Harendra Kumar
Thanks Ben! I have my responses inline below.
No worries!
On 16 June 2016 at 18:07, Ben Gamari
wrote: For the record, I have also struggled with register spilling issues in the past. See, for instance, #10012, which describes a behavior which arises from the C-- sinking pass's unwillingness to duplicate code across branches. While in general it's good to avoid the code bloat that this duplication implies, in the case shown in that ticket duplicating the computation would be significantly less code than the bloat from spilling the needed results.

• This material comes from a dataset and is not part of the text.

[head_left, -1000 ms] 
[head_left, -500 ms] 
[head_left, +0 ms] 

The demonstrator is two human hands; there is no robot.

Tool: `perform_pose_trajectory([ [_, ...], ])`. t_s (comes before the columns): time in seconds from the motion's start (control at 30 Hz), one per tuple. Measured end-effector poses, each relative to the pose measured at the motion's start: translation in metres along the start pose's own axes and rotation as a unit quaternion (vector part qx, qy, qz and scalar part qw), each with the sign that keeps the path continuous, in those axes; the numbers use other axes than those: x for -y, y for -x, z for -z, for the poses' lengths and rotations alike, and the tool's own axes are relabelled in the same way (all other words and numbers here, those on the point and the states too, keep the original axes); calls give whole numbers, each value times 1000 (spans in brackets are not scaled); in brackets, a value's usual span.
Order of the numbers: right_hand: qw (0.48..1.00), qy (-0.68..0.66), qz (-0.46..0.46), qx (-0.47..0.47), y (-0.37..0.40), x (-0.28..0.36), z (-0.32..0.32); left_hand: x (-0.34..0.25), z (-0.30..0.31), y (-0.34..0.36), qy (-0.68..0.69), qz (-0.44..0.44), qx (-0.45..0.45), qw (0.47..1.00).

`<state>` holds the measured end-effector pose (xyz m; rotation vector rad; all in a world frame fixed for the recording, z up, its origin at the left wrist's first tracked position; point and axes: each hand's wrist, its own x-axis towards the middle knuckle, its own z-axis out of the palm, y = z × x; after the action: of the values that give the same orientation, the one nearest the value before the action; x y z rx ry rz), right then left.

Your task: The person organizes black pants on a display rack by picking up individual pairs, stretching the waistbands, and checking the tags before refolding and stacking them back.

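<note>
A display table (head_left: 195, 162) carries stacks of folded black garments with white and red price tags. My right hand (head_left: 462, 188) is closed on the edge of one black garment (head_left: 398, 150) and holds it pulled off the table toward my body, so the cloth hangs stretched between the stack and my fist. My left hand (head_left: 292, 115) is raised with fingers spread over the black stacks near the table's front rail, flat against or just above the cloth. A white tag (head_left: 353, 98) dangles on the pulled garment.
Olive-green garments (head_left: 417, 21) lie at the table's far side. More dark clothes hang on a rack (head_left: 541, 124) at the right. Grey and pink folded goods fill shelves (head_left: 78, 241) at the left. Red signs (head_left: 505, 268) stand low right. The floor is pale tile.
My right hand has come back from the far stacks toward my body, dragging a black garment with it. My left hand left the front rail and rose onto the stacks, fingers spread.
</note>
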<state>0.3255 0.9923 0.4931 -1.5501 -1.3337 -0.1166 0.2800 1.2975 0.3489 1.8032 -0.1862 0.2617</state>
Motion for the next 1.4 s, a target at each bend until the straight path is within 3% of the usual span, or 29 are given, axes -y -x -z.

Not sure if this is possible but when unsure we can try both and compare if the duplication results in significantly more code than no duplication and make a decision based on that. Though that will slow down the compilation. Maybe we can bundle slower passes in something like -O3, meaning it will be slow and may or may not provide better results?
Indeed this would be one option although I suspect we can do better. I have discussed the problem with a few people and have some ideas on how to proceed. Unfortunately I've been suffering from a chronic lack of time recently. snip
Very interesting, thanks for writing this down! Indeed if these checks really are redundant then we should try to avoid them. Do you have any code you could share that demosntrates this?
snip
I have the code to produce this CMM, I can commit it on a branch and leave it in the github repository so that we can use it for fixing.
Indeed it would be great if you could provide the program that produced this code.
It would be great to open Trac tickets to track some of the optimization
Will do.
Thanks!
Furthermore, there are a few annoying impedance mismatches between Cmm and LLVM's representation. This can be seen in our treatment of proc points: when we need to take the address of a block within a function LLVM requires that we break the block into a separate procedure, hiding many potential optimizations from the optimizer. This was discussed further on this list earlier this year [2]. It would be great to eliminate proc-point splitting but doing so will almost certainly require cooperation from LLVM.
It sounds like we need to continue with both for now and see how the llvm option pans out. There is clearly no reason for a decisive tilt towards llvm in near future.